- YOUR ASSIGNMENT: Please print all the lines below exactly as they are written.

- DATA SECTION:

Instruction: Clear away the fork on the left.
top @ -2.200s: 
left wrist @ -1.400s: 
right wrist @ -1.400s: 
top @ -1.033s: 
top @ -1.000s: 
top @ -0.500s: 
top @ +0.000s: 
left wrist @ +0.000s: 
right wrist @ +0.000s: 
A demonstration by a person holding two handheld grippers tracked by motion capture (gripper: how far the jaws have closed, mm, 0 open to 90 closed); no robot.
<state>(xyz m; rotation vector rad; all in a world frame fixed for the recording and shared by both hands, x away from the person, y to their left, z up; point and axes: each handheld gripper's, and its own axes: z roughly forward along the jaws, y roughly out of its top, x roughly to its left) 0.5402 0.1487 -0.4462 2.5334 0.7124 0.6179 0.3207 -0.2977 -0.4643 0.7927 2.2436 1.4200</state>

- ANSWER TO THE EXERCISE:
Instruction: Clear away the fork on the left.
top @ -2.200s: 
left wrist @ -1.400s: 
right wrist @ -1.400s: 
top @ -1.033s: 
top @ -1.000s: 
top @ -0.500s: 
top @ +0.000s: 
left wrist @ +0.000s: 
right wrist @ +0.000s: 
A demonstration by a person holding two handheld grippers tracked by motion capture (gripper: how far the jaws have closed, mm, 0 open to 90 closed); no robot.
<state>(xyz m; rotation vector rad; all in a world frame fixed for the recording and shared by both hands, x away from the person, y to their left, z up; point and axes: each handheld gripper's, and its own axes: z roughly forward along the jaws, y roughly out of its top, x roughly to its left) 0.5402 0.1487 -0.4462 2.5334 0.7124 0.6179 0.3207 -0.2977 -0.4643 0.7927 2.2436 1.4200</state>

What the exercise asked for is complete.